Early results are promising: we think our AI can help cut analog design cycles by half — or even two-thirds.
What’s Next
We’re gearing up for early customer trials by March 2026, focusing on a few lead partners before expanding to a broader launch.
Our first users will include global chip companies with design teams in India, as well as Japanese semiconductor firms — both groups already deeply interested in what we’re doing.
“Analog design today is still a very manual, iterative process. What we’re building will make those cycles faster, more systematic, and less dependent on large teams.”
— Ashish Lachhwani, Co-founder & Chief Business Officer
“Having gone through those long, manual design cycles ourselves, we knew there had to be a better way. Generative AI gives us the tools to finally make analog design faster and more intelligent.”

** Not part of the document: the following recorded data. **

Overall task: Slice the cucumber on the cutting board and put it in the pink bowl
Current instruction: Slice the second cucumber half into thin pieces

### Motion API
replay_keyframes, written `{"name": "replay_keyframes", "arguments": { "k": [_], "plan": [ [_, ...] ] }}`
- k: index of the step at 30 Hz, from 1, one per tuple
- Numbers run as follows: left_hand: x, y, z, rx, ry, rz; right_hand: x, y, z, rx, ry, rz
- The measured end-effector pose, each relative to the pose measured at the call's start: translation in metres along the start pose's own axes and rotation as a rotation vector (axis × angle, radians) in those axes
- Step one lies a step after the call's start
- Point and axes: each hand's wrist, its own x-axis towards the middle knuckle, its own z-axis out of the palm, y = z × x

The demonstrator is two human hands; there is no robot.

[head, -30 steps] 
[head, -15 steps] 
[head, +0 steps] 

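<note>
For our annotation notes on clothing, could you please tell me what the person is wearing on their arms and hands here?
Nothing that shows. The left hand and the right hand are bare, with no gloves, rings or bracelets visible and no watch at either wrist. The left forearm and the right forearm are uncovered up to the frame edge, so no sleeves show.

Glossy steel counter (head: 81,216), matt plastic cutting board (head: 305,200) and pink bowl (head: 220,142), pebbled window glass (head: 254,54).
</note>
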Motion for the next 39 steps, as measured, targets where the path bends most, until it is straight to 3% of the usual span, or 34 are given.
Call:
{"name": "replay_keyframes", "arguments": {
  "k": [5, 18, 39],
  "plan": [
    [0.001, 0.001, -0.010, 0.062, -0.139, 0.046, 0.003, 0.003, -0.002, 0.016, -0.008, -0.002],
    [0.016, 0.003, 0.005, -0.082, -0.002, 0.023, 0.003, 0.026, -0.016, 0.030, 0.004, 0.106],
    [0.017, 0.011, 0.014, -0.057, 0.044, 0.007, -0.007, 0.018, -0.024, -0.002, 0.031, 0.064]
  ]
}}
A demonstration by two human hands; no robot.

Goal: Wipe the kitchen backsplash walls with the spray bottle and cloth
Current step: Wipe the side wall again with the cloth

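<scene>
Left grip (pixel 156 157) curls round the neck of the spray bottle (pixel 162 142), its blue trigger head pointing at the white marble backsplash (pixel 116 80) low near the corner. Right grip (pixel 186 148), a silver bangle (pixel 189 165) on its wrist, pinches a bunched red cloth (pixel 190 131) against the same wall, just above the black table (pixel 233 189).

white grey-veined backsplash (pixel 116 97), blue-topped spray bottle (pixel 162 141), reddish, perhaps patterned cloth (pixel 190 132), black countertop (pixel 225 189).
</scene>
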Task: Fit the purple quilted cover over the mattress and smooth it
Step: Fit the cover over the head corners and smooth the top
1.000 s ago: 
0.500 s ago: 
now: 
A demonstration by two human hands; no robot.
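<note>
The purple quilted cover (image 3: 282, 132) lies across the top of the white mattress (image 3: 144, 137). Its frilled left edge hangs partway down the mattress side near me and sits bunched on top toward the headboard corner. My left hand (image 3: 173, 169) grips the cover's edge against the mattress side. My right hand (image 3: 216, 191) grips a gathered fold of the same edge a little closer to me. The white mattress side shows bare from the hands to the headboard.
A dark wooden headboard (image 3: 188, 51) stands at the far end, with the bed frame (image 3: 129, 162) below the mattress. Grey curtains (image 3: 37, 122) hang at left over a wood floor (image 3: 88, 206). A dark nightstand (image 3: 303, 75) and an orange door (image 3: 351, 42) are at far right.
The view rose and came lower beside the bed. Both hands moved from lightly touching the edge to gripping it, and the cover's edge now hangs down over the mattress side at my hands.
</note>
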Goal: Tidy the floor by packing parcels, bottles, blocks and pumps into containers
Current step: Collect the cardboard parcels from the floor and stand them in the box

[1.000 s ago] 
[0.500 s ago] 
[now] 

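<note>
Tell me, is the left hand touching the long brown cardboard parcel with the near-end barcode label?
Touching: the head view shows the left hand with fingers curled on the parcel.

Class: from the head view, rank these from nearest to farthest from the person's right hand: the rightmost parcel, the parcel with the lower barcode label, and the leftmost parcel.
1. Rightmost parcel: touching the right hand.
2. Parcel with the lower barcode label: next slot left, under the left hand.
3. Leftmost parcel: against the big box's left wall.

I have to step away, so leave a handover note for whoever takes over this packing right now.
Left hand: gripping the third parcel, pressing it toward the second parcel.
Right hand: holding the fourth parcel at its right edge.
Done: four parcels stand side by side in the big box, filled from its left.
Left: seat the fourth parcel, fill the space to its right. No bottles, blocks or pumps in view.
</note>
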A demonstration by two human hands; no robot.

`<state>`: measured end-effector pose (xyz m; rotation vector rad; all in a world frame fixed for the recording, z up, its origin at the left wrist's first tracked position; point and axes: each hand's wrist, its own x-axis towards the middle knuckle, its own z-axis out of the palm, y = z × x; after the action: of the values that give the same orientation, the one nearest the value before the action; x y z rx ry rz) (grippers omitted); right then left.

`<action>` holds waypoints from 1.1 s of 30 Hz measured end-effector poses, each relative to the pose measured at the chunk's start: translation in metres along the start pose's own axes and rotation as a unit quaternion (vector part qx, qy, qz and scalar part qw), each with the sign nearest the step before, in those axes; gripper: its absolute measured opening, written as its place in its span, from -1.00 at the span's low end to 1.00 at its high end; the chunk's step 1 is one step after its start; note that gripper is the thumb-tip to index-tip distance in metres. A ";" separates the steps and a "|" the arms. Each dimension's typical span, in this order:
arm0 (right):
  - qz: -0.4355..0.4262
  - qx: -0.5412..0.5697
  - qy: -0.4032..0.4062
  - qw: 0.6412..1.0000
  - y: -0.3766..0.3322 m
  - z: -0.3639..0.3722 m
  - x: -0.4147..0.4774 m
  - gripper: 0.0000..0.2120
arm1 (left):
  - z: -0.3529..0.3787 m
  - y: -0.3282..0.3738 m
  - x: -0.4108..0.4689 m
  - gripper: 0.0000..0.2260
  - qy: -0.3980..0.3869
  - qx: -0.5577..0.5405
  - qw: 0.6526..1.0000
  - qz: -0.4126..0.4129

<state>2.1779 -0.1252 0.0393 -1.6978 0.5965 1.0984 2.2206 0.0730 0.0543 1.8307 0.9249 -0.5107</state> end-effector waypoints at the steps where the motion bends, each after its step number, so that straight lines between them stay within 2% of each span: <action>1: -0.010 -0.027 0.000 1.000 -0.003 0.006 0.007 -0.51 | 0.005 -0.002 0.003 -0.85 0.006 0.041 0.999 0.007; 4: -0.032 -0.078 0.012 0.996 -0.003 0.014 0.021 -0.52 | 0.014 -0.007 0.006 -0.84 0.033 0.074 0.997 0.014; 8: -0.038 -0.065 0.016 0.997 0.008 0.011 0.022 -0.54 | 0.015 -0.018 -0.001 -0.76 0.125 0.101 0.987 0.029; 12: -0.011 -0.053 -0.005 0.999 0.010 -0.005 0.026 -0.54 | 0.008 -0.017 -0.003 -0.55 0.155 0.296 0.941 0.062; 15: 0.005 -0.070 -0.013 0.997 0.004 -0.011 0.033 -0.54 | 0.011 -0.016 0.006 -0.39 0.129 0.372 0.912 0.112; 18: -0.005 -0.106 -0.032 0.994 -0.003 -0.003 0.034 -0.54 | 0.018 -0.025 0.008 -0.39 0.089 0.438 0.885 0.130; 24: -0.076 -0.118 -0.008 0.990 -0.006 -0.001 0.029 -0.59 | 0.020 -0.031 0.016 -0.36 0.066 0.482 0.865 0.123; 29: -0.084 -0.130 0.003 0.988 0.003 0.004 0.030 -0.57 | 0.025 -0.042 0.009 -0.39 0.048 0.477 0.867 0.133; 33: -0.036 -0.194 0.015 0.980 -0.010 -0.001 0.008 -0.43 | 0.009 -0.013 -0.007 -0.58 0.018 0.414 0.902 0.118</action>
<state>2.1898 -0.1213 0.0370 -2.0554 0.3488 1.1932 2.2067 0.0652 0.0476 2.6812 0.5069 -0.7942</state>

— Gireesh Rajendran, Co-founder & CEO
Bridging Two Worlds
We’re proud to be building this out of India’s growing AI ecosystem, while working closely with Japan’s world-class hardware and semiconductor industry.
“Maieutic’s technology could fundamentally compress design cycles and redefine productivity for chip engineers worldwide.”
— Kiran Mysore, Principal, UTEC
That’s exactly the kind of impact we’re aiming for — helping engineers everywhere build better chips, faster.
The Road Ahead
We founded Maieutic in April 2025, but our journey started years ago — when our team built Steradian Semiconductors, an imaging radar startup later acquired by Renesas Electronics. That experience taught us what it takes to push the boundaries of chip design.
Now, with the rise of AI, we finally have the technology to bring that vision to life.
We’re just getting started — and we can’t wait to show you what’s next.